**Your goal**: Would you repeat exactly the part of the listing below that runs from the line containing "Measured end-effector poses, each" down to the line containing "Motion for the", inclusive, and nothing else?

---- Information shown

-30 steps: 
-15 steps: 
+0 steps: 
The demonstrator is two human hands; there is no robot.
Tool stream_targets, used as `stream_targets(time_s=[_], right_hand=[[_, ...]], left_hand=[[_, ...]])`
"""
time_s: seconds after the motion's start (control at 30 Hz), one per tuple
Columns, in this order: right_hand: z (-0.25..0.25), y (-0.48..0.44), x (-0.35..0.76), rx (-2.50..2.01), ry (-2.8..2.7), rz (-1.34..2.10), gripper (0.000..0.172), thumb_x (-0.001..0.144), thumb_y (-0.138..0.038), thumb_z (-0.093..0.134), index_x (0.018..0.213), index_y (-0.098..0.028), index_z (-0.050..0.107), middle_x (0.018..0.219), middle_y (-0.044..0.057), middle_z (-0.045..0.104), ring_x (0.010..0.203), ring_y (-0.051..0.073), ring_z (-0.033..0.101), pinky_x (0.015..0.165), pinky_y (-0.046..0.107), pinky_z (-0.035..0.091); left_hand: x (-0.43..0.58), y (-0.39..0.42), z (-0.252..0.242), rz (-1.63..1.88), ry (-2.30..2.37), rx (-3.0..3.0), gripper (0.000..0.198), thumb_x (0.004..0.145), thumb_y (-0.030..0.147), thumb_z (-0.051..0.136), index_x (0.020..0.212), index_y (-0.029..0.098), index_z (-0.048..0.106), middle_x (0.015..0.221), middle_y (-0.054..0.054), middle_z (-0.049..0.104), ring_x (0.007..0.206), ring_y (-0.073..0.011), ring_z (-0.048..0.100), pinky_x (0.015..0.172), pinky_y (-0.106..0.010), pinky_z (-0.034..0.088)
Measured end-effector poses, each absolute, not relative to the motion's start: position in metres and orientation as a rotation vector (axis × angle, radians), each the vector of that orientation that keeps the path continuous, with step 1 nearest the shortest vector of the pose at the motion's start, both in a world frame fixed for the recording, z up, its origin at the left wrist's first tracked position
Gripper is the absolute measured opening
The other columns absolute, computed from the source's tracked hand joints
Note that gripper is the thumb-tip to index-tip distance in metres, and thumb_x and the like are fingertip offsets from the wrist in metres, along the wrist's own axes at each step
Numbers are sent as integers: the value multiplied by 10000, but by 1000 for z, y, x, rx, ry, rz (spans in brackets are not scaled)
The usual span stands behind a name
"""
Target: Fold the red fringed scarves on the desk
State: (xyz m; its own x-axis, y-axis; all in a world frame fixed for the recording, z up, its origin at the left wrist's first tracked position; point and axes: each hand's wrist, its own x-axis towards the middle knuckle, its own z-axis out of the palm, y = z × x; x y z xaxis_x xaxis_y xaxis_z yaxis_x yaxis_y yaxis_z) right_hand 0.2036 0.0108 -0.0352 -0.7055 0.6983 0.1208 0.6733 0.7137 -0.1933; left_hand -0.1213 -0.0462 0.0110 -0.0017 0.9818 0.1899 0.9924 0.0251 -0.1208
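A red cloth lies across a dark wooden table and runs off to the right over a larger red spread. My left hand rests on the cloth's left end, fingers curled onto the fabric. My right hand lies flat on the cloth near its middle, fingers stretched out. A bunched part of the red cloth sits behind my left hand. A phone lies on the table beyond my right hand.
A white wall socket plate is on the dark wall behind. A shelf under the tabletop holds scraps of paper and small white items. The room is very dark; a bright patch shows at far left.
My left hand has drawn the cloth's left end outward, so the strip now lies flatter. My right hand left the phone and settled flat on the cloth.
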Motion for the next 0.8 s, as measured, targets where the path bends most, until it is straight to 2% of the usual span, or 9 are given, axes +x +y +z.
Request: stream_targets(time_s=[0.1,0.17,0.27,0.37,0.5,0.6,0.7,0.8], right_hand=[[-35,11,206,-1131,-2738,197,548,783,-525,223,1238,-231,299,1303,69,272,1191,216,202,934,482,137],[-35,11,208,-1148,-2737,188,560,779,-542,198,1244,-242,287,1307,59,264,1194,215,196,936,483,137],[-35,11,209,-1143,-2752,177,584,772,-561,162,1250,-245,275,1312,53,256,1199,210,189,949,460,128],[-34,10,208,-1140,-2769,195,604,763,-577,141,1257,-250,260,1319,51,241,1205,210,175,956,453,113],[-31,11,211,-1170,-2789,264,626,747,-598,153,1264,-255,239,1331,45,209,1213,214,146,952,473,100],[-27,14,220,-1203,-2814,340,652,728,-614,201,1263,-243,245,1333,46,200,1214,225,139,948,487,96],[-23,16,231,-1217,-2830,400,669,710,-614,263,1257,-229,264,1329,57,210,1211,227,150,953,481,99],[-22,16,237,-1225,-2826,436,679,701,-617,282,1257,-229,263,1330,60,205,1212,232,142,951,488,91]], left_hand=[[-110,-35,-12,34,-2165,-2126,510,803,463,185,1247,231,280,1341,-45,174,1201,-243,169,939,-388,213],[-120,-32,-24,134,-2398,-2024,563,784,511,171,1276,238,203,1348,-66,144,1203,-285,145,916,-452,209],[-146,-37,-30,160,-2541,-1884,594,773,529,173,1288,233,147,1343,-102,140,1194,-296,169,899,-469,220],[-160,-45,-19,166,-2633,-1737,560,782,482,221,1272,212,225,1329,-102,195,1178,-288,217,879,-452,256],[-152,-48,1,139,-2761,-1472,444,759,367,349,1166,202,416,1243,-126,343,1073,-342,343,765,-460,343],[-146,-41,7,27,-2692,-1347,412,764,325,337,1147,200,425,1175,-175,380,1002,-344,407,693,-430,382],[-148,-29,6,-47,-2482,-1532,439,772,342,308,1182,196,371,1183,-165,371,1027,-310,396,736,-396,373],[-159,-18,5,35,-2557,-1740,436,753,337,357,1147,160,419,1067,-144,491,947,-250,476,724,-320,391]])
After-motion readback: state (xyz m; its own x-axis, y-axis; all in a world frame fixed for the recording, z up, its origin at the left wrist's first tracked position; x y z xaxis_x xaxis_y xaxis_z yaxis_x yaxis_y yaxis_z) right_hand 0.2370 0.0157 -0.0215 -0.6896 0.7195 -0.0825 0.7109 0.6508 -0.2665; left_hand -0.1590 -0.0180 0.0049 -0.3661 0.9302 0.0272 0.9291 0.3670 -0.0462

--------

**Result of the exercise**:
Measured end-effector poses, each absolute, not relative to the motion's start: position in metres and orientation as a rotation vector (axis × angle, radians), each the vector of that orientation that keeps the path continuous, with step 1 nearest the shortest vector of the pose at the motion's start, both in a world frame fixed for the recording, z up, its origin at the left wrist's first tracked position
Gripper is the absolute measured opening
The other columns absolute, computed from the source's tracked hand joints
Note that gripper is the thumb-tip to index-tip distance in metres, and thumb_x and the like are fingertip offsets from the wrist in metres, along the wrist's own axes at each step
Numbers are sent as integers: the value multiplied by 10000, but by 1000 for z, y, x, rx, ry, rz (spans in brackets are not scaled)
The usual span stands behind a name
"""
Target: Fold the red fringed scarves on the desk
State: (xyz m; its own x-axis, y-axis; all in a world frame fixed for the recording, z up, its origin at the left wrist's first tracked position; point and axes: each hand's wrist, its own x-axis towards the middle knuckle, its own z-axis out of the palm, y = z × x; x y z xaxis_x xaxis_y xaxis_z yaxis_x yaxis_y yaxis_z) right_hand 0.2036 0.0108 -0.0352 -0.7055 0.6983 0.1208 0.6733 0.7137 -0.1933; left_hand -0.1213 -0.0462 0.0110 -0.0017 0.9818 0.1899 0.9924 0.0251 -0.1208
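A red cloth lies across a dark wooden table and runs off to the right over a larger red spread. My left hand rests on the cloth's left end, fingers curled onto the fabric. My right hand lies flat on the cloth near its middle, fingers stretched out. A bunched part of the red cloth sits behind my left hand. A phone lies on the table beyond my right hand.
A white wall socket plate is on the dark wall behind. A shelf under the tabletop holds scraps of paper and small white items. The room is very dark; a bright patch shows at far left.
My left hand has drawn the cloth's left end outward, so the strip now lies flatter. My right hand left the phone and settled flat on the cloth.
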Motion for the next 0.8 s, as measured, targets where the path bends most, until it is straight to 2% of the usual span, or 9 are given, axes +x +y +z.

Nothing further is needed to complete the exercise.